• Simple guide for load balancing and scaling on Amazon

    Let’s say you have a simple website that you are expecting to go viral due to some news story or other potential viral type publicity. If you are hosted on Amazon, you have the capability to turn your little website into a monster with just a few clicks in the Amazon web console.

    The first thing you have to know is what is powering your website. Are you running a database and is the database on the same server? We are going to assume you are running a simple database and site all on the same server.





    The first thing you will want to do is make a change to the database string of your site. If it set to localhost, you should set it to the EC2 address (or elastic IP ideally). This URL always starts ec2-IP-…amazonaws.com. When resolved internally, it will resolve to the internal IP of the instance. You will also want to adjust your security settings on the database (and possibly database user) to allow access from the other servers you are going to be starting up.

    Now you should take an image of your server. Depending on your instance type it is either an EBS backed image, or an instance store, make the appropriate image.

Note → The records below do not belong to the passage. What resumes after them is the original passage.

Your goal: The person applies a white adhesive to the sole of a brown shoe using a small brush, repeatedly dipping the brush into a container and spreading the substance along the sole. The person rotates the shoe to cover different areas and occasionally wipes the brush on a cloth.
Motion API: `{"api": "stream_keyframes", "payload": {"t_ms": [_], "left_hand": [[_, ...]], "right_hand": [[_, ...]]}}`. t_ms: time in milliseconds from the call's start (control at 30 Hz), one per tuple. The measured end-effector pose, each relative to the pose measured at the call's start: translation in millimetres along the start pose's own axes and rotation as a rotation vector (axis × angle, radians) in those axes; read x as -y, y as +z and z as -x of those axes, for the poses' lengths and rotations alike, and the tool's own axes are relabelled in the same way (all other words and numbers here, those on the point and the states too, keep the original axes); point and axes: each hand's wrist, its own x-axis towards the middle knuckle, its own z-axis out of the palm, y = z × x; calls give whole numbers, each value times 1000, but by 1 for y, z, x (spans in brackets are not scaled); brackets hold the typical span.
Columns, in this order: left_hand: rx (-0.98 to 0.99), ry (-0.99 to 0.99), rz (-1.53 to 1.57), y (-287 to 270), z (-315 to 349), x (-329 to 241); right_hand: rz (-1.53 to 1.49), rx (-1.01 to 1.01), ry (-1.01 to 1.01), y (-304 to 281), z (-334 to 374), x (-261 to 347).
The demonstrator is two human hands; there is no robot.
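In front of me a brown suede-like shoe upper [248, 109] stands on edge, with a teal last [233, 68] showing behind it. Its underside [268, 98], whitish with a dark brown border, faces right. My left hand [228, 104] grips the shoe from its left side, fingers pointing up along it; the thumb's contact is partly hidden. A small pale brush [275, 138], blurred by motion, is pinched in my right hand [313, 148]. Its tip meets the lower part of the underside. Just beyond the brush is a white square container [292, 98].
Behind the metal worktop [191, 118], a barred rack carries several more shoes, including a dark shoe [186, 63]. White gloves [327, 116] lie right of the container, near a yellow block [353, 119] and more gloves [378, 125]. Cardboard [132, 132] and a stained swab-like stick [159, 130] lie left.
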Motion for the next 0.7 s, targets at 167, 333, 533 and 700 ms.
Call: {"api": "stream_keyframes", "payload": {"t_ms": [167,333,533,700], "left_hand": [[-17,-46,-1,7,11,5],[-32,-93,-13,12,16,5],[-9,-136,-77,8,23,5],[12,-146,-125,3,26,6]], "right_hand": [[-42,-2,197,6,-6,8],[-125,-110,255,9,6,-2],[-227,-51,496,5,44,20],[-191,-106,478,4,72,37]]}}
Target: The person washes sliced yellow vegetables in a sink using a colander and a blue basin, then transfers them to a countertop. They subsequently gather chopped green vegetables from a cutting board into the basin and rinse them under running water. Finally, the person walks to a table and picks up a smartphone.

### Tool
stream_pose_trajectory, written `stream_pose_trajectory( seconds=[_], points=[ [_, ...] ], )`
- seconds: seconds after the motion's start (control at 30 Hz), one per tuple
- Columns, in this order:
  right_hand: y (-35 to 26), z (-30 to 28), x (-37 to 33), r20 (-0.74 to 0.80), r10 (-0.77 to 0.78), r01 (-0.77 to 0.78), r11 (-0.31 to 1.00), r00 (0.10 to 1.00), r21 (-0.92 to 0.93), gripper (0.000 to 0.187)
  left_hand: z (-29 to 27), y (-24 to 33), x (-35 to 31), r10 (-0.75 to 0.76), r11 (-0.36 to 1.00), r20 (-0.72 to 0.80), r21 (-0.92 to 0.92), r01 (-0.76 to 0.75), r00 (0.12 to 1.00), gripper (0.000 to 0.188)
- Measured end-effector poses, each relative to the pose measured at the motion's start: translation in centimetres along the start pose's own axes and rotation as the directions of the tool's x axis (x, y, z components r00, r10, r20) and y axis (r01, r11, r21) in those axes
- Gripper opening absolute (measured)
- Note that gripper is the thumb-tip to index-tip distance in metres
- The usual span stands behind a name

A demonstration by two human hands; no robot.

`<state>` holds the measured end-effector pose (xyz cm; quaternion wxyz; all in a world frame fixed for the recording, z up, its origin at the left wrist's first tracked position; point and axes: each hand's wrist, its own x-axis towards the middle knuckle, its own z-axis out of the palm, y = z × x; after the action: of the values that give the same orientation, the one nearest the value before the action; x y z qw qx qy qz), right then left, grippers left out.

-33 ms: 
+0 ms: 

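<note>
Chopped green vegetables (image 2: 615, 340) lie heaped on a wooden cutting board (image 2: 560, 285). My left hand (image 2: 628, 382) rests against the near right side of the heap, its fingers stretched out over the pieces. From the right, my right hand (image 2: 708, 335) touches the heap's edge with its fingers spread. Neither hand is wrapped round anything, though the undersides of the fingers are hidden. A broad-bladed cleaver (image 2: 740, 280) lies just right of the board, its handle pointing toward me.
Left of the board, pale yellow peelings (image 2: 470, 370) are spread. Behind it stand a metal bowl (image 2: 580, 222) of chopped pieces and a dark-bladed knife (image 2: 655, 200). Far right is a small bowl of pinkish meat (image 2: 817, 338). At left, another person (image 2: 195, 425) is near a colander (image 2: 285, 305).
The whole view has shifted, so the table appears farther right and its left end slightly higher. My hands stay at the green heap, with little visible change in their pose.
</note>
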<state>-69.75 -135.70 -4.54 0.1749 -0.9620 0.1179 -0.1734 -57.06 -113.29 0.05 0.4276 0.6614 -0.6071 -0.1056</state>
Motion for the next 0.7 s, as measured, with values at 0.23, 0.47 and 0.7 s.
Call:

Once complete launch another server from the image, once running check that you can reach the site at the EC2 address. You may receive a database error, if you do then you need to make sure you cleared the server in the necessary AWS security groups that you might be using. I usually add the group that all the servers are going to be in to the security group. I do this even if all the servers are in the same group which seems redundant but I have had issues when they are all in the same group without also adding the group to the allow permissions.

    Now it is time to launch the elastic load balancer. Launch the ELB and assign the 2 servers you have running now to it, you only need to set port 80 (or 443 as well if using SSL). It takes some time to get working so be patient. You will get a ELB address once launched that you can then put into your DNS as a CNAME record. If you wish to test the ELB before making any final DNS changes, once it is running you can simply put the ELB address into your web browser to confirm that it is working. Once everything is working, simply remove the A or CNAME record you use currently on your domain and replace it with the ELB address as the CNAME record.

    Now if your website is heavy on database reads and writes, you may want to consider upgrading that as well to its own dedicated server.